* WORK TASK
Would you print each of the entries below precisely as given?

[Dataset items]

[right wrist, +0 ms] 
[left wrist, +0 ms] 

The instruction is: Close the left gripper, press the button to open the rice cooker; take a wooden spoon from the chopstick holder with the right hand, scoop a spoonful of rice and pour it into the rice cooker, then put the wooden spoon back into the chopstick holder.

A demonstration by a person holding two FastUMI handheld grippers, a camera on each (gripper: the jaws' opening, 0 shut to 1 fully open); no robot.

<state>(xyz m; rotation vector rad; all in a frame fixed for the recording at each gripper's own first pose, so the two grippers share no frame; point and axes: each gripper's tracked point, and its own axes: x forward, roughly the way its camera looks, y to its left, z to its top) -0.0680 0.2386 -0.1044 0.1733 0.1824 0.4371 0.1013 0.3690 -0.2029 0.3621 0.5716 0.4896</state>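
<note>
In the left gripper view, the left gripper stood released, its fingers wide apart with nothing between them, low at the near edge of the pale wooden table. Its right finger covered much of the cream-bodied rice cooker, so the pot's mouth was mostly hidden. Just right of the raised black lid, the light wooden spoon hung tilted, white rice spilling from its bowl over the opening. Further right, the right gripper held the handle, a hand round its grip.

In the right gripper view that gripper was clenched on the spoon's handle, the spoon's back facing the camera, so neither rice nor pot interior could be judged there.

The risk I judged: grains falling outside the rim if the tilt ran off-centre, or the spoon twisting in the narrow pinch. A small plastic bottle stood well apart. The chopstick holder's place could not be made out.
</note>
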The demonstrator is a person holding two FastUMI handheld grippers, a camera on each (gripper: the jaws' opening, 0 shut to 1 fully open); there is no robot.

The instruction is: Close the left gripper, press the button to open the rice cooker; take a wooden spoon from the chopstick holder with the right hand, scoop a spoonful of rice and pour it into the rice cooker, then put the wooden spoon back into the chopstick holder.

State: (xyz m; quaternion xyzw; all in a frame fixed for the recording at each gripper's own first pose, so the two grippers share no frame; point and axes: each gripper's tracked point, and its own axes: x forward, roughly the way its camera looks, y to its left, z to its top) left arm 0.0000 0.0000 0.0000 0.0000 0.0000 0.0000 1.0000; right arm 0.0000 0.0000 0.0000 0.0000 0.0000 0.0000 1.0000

* REPLY
[right wrist, +0 ms] 
[left wrist, +0 ms] 

The instruction is: Close the left gripper, press the button to open the rice cooker; take a wooden spoon from the chopstick holder with the right hand, scoop a spoonful of rice and pour it into the rice cooker, then put the wooden spoon back into the chopstick holder.

A demonstration by a person holding two FastUMI handheld grippers, a camera on each (gripper: the jaws' opening, 0 shut to 1 fully open); no robot.

<state>(xyz m; rotation vector rad; all in a frame fixed for the recording at each gripper's own first pose, so the two grippers share no frame; point and axes: each gripper's tracked point, and its own axes: x forward, roughly the way its camera looks, y to its left, z to its top) -0.0680 0.2386 -0.1044 0.1733 0.1824 0.4371 0.1013 0.3690 -0.2029 0.3621 0.5716 0.4896</state>
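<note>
In the left gripper view, the left gripper stood released, its fingers wide apart with nothing between them, low at the near edge of the pale wooden table. Its right finger covered much of the cream-bodied rice cooker, so the pot's mouth was mostly hidden. Just right of the raised black lid, the light wooden spoon hung tilted, white rice spilling from its bowl over the opening. Further right, the right gripper held the handle, a hand round its grip.

In the right gripper view that gripper was clenched on the spoon's handle, the spoon's back facing the camera, so neither rice nor pot interior could be judged there.

The risk I judged: grains falling outside the rim if the tilt ran off-centre, or the spoon twisting in the narrow pinch. A small plastic bottle stood well apart. The chopstick holder's place could not be made out.
</note>
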The demonstrator is a person holding two FastUMI handheld grippers, a camera on each (gripper: the jaws' opening, 0 shut to 1 fully open); there is no robot.

The instruction is: Close the left gripper, press the button to open the rice cooker; take a wooden spoon from the chopstick holder with the right hand, scoop a spoonful of rice and pour it into the rice cooker, then put the wooden spoon back into the chopstick holder.

State: (xyz m; quaternion xyzw; all in a frame fixed for the recording at each gripper's own first pose, so the two grippers share no frame; point and axes: each gripper's tracked point, and its own axes: x forward, roughly the way its camera looks, y to its left, z to its top) left arm 0.0000 0.0000 0.0000 0.0000 0.0000 0.0000 1.0000; right arm 0.0000 0.0000 0.0000 0.0000 0.0000 0.0000 1.0000

The output is complete as it stands.